These characteristics make it a method of attention, and are often applied to encapsulating parts such as semiconductors, solar cells or organic light emitting diodes.
For example, in an organic light emitting diode or a solar cell, it is used to enclose a deposited aluminum oxide (Al ₂ O ₃ ) thin film, and oxygen or moisture can be isolated and the thickness thereof can be set to 1 to 10 nm.
Currently, with the expansion of needs for related parts, the need for mass production capability of atomic layer deposition coating equipment is also increasing.
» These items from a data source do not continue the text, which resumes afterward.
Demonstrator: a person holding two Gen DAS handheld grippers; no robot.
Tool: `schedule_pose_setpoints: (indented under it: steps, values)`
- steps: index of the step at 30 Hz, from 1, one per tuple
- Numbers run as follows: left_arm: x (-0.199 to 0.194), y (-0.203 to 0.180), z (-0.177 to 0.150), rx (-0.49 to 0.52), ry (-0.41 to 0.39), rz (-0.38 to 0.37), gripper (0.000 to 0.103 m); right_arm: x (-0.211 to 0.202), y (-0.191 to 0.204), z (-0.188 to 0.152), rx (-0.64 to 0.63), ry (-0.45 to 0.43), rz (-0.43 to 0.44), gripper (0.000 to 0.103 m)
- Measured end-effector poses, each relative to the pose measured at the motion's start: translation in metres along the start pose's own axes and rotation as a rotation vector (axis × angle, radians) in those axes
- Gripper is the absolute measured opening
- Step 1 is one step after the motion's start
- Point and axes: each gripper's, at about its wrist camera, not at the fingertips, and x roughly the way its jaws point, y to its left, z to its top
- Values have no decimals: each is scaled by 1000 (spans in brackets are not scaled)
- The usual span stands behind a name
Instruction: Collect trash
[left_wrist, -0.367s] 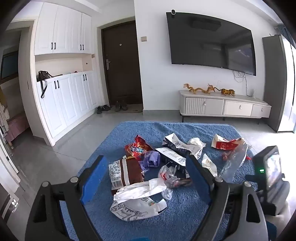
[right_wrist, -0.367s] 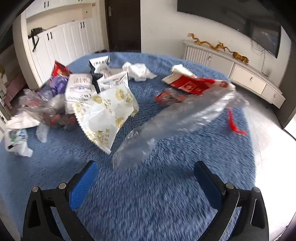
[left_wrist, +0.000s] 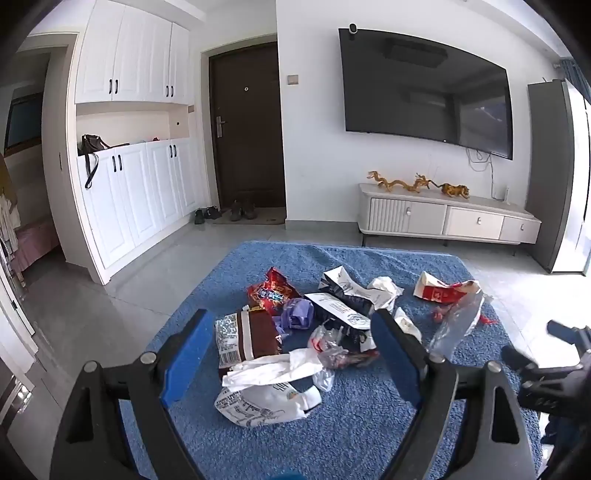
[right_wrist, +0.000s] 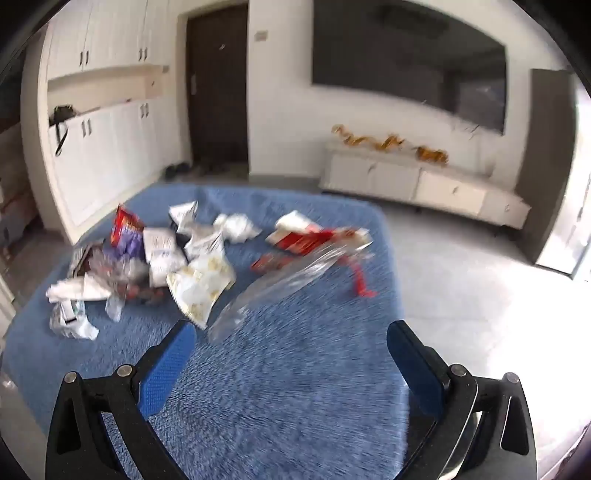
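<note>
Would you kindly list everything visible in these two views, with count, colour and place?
rug: one, blue, on the floor
wrappers and bags: about ten, mixed colours, piled mid-rug
clear plastic bag: one, transparent, right of the pile
television: one, black, on the wall
TV cabinet: one, white, under the television
dragon figurines: gold, on the cabinet
door: one, dark brown
left tool: open, empty
right tool: open, empty
</note>
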Motion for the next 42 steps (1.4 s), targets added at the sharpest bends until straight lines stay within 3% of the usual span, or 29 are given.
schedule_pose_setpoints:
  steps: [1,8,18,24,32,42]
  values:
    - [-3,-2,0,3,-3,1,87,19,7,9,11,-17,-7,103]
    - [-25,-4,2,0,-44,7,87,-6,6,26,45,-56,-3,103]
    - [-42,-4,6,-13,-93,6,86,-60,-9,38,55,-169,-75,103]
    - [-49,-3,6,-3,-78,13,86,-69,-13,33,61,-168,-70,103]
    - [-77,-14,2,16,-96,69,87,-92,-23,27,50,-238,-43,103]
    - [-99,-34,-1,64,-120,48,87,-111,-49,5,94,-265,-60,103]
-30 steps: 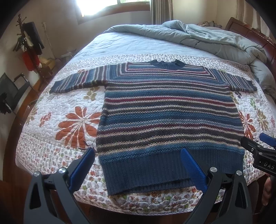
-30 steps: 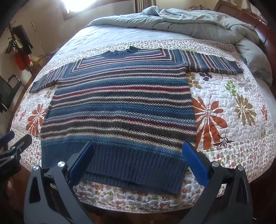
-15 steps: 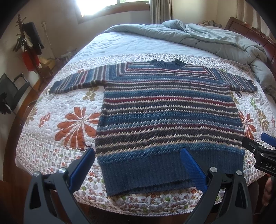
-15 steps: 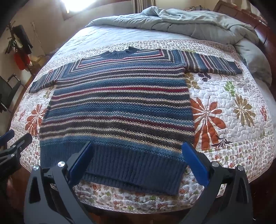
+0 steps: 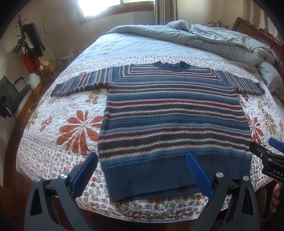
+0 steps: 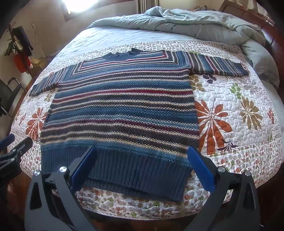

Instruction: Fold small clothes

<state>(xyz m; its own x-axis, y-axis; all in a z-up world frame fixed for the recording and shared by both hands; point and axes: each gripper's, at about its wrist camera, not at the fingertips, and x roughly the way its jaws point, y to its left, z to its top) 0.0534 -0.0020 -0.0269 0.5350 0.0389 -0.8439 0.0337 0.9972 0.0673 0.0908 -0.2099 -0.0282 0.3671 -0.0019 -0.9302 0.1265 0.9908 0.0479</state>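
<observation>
We see the sweater (image 5: pixel 174 120) as chunky knit wool, nubbly and matt, with a ribbed hem and collar. The quilt (image 5: pixel 58 113) under it is stitched cotton, puckered, matt, printed with flowers. The comforter (image 5: pixel 209 37) is soft plain cloth, crumpled, slightly smooth. The left gripper (image 5: pixel 142 168) and right gripper (image 6: pixel 142 163) show black matt plastic arms, shiny metal screw heads, and blue pads (image 6: pixel 200 168) with a fine rough grain. The headboard (image 5: pixel 262 40) is dark glossy wood. The floor (image 5: pixel 38 88) looks like polished wood. The curtain (image 5: pixel 165 10) is thin pleated cloth.
</observation>
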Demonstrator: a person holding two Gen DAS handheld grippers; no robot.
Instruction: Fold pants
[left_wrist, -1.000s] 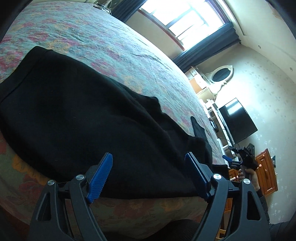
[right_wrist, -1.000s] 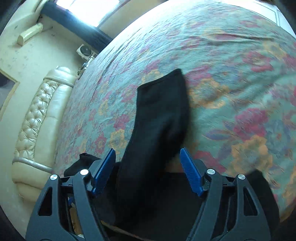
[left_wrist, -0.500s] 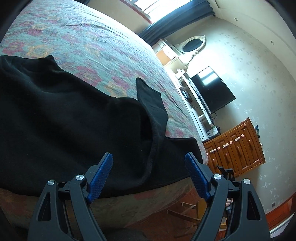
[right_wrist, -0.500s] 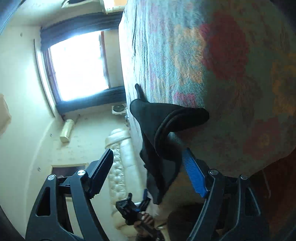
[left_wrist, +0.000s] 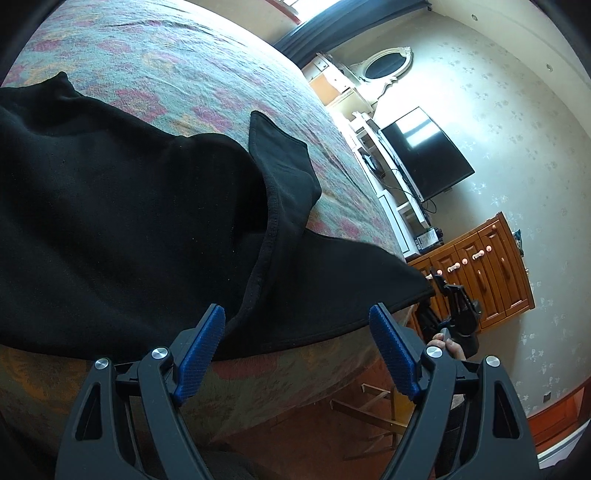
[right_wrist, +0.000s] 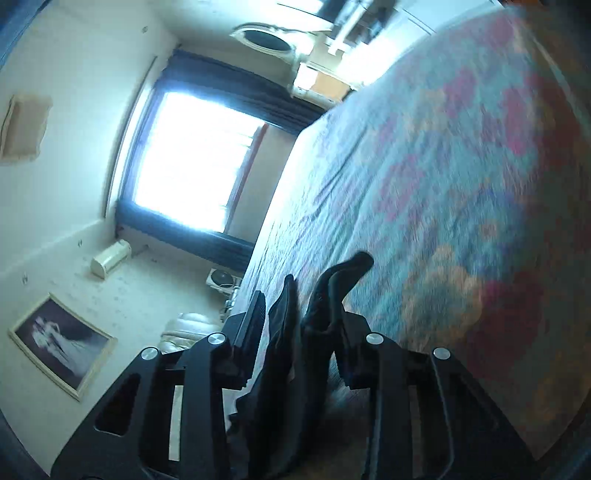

In light of the trend of mass production of organic light emitting diodes (OLEDs) or solar cells, and the trend of thinning by maintaining the thickness and flexibility of parts, the related atomic layer deposition is currently being used directly in the substrate or The roll material is directly driven by a plurality of rollers and transmitted to a fixed position.
The roller directly supports and pulls the substrate, the substrate or roll material generates stress, and the substrate or roll material and the roll shaft cannot be effectively fixed and adhered to each other. , It is likely to be out of the question, such as being misaligned or twisted, or even deformed and heated.
In addition, in order to improve the stability and accuracy of the coating operation, the substrate is currently in close contact with the work table, and a stable and flat distance is maintained between the substrate and the gas spray mechanism. The gas precursor material is sprayed.
For this reason, it becomes a limitation of related work, and in order to achieve several times of overlapping deposition, it is necessary to constantly increase the number of times of deposition by increasing the number of times of substrate movement, which adversely affects mass productivity. .
Further, the conventional work table transmits the substrate or the roll material by granite, or places the substrate or the roll material on the conveyor belt, and drives the conveyor belt directly by the roller to transmit the substrate or the roll material.
However, since there is no support by the corresponding support material below the conveyor belt, the substrate cannot obtain an effective orientation on the conveyor belt, is not stably transmitted during processing, and the processing quality of the substrate is poor. .
Therefore, developing new hardware designs and avoiding vibrations due to excessive movement of the substrate during transmission is an urgent issue for developers and research personnel in related industries such as atomic layer deposition coating.

  In the prior art, since there is no support below the conveyor belt, the substrate cannot be localized on the conveyor belt, and is not stably transmitted during processing, resulting in a defect in processing quality of the substrate.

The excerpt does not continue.